▶ **What is needed**:
Collect each line of the records containing the string "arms".

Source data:
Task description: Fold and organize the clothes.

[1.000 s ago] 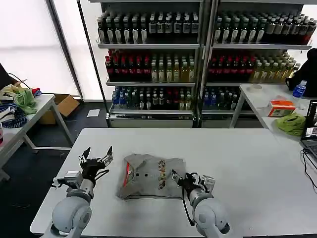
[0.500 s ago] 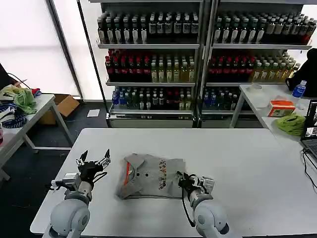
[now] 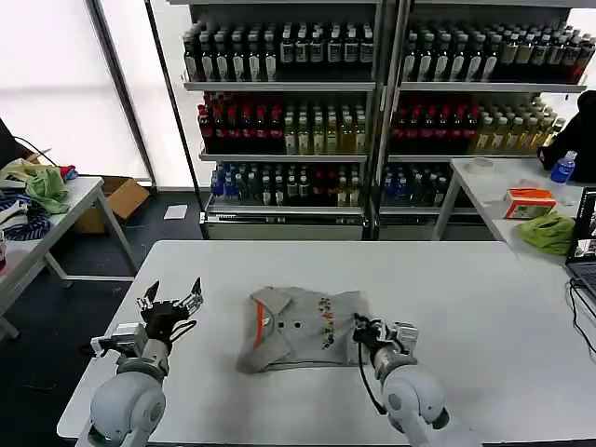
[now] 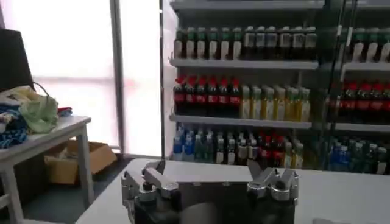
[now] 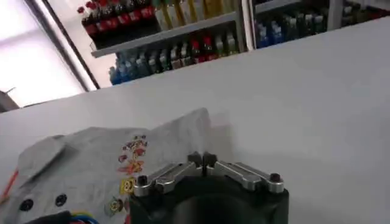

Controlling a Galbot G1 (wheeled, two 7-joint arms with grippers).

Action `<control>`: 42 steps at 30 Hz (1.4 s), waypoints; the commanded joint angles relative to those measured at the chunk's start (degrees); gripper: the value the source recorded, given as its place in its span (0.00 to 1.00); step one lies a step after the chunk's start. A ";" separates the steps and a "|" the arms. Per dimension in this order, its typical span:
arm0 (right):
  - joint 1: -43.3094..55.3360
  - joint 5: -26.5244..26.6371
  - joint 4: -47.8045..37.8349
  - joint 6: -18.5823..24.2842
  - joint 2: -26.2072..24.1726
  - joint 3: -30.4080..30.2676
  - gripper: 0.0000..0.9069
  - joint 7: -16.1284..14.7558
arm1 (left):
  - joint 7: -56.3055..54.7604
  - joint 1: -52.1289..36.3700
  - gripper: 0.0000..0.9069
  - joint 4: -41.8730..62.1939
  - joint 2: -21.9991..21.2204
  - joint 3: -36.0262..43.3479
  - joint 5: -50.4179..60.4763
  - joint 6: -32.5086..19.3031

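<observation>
Right gripper (image 3: 359,328): fingertips pinched together at the shirts' right edge, looks like it's gripping the fabric, hard to be sure.
Shirts (image 3: 298,328): folded grey stack sitting mid-table (image 3: 466,298), cartoon print and orange-trimmed collar facing up.
Left gripper (image 3: 169,298): hanging wide open, well left of the stack.

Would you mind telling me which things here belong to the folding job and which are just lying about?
Job:
- folded grey clothes on the white table
- right tool, shut at the pile's edge
- left tool, open, off to the pile's side

Lying about:
- drink shelves
- green cloths
- orange box
- cardboard box
</observation>
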 commanded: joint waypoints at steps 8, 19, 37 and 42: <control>0.26 -7.16 -1.64 -0.36 -6.14 2.95 1.00 -3.81 | 0.12 0.40 1.00 -0.25 -0.89 0.24 0.34 0.26; -5.07 -8.94 11.37 2.86 -6.55 5.48 1.00 -6.92 | 0.36 2.18 1.00 -1.35 -1.01 0.10 0.71 0.36; -9.28 -1.60 14.38 -1.48 -8.45 -1.71 1.00 -1.25 | 0.55 3.71 1.00 -1.96 -1.50 -0.06 0.77 0.49; -8.80 -4.12 13.12 -1.51 -7.84 -2.75 1.00 0.34 | 0.53 3.65 1.00 -1.77 -1.69 -0.34 0.70 0.38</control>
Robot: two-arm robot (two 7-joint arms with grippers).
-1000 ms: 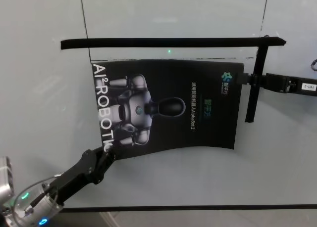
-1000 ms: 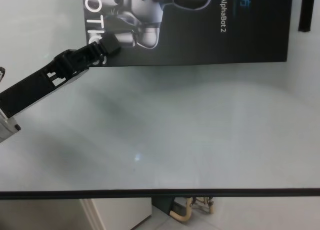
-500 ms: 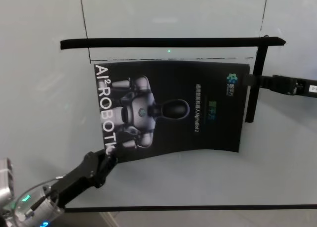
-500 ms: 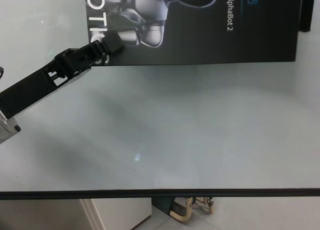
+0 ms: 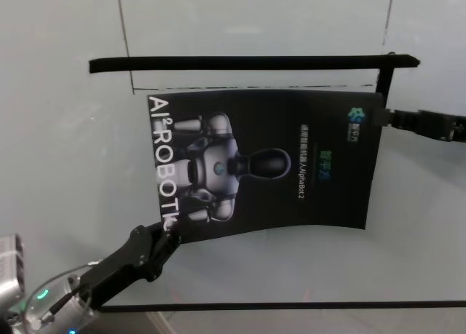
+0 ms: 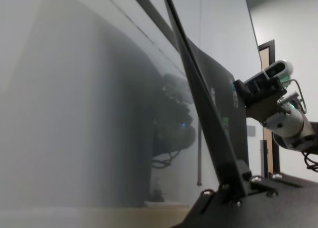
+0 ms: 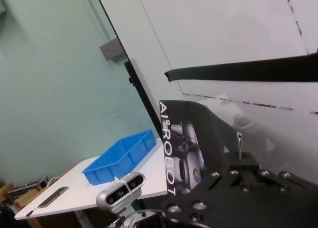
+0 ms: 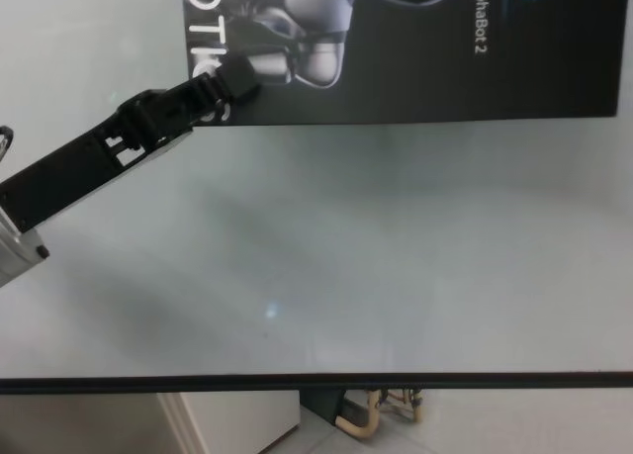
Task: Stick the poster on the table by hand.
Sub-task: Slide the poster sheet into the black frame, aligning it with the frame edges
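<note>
The poster (image 5: 262, 167) was held stretched above the desk (image 5: 65, 167) between the two grippers, toward the desk's far edge, its printed face up. Its "AI² ROBOTIC" lettering ran along the side nearer the desk's left edge, and the sheet sagged a little, its near edge curving (the left wrist view showed it lifted off the surface rather than flat). The left gripper (image 5: 166, 241) reached in from the near left corner of the desk, and its fingers (image 8: 237, 78) were pinched shut on the poster's near left corner, just by the last letters of the lettering. The right gripper (image 5: 381, 117) came in from the desk's right edge, and its fingers were closed on the poster's far right corner, beside the small blue-green logo. A long black tape strip (image 5: 247, 62) lay on the desk just beyond the poster's far edge, parallel to it. A second black strip (image 5: 384, 78) ran down from its right end and passed behind the poster's right edge.
</note>
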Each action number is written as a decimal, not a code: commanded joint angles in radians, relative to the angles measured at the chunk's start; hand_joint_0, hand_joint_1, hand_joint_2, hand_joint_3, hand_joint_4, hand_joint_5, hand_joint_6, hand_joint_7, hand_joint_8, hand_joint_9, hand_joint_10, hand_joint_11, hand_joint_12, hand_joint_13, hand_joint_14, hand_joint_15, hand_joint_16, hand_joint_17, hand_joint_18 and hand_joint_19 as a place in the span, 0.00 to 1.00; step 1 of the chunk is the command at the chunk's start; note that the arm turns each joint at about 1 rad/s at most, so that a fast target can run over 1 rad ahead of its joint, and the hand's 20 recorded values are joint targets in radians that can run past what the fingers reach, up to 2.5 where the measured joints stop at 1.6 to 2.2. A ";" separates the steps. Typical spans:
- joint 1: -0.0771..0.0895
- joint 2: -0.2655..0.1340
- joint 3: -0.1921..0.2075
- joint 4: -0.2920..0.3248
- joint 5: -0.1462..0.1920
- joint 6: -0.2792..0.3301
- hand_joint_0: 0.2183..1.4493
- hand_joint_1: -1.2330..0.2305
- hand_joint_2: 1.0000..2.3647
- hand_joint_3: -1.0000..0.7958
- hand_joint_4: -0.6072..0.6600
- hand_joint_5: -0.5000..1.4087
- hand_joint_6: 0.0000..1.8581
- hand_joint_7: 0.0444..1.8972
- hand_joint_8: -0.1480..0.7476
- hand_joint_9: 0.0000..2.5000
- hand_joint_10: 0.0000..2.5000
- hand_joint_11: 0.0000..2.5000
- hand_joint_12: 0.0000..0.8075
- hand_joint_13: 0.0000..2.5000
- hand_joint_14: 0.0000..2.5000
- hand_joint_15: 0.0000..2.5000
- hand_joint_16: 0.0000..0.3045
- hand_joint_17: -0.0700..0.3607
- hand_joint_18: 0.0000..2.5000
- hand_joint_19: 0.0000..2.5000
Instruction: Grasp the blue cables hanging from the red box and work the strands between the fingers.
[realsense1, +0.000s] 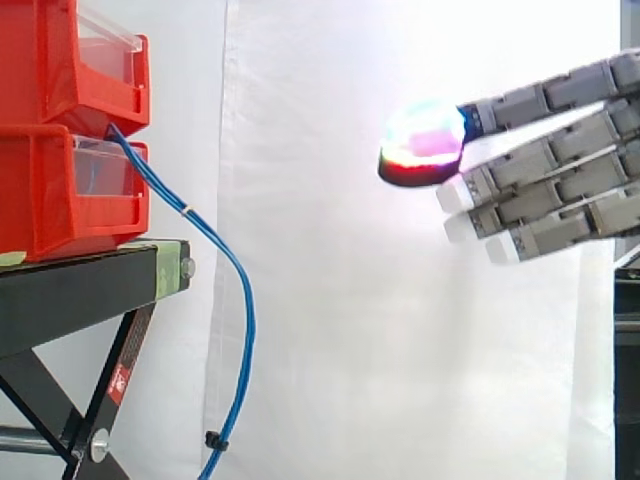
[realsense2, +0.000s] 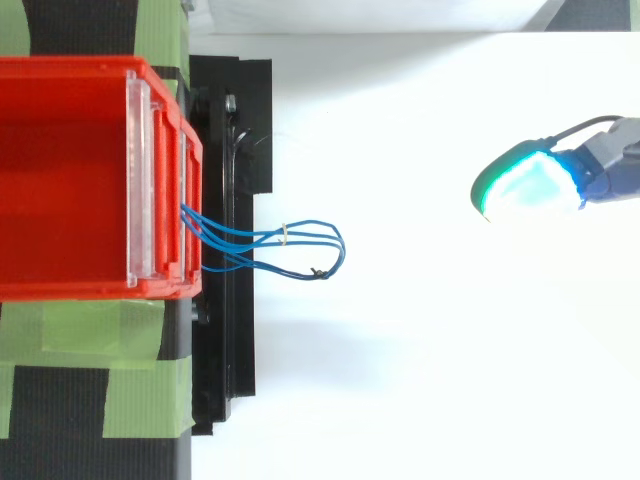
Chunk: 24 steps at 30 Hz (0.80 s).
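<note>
while the blue cables (realsense1: 248, 330) hang from the red box (realsense1: 60, 190) at left, my hand (realsense1: 560, 175) hovers well apart, fingers straight, close together, holding nothing.

Two red bins are stacked, an upper bin (realsense1: 60, 60) and a lower bin (realsense1: 50, 190), each with one clear front panel, and both sit on one black stand (realsense1: 80, 290). One bundle of blue cables (realsense1: 243, 300) hangs from them; its strands lie too close together to count, and it carries one white tie (realsense2: 284, 235) and one black clip (realsense1: 212, 439). There is one robot hand (realsense1: 560, 190).
</note>
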 joint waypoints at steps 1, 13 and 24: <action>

▶ **Completed exercise**:
Controlling a Galbot G1 (wheeled, two 7-joint arms with grippers).
Action `<control>`: 42 steps at 30 Hz (1.4 s), waypoints; the commanded joint angles relative to those measured at the chunk's start (degrees); gripper: the value the source recorded, given as its place in its span (0.00 to 1.00); step one lies a step after the chunk's start. A ";" separates the steps and a "|" the arms. Per dimension in this order, its typical span:
Robot: two-arm robot (two 7-joint arms with grippers).

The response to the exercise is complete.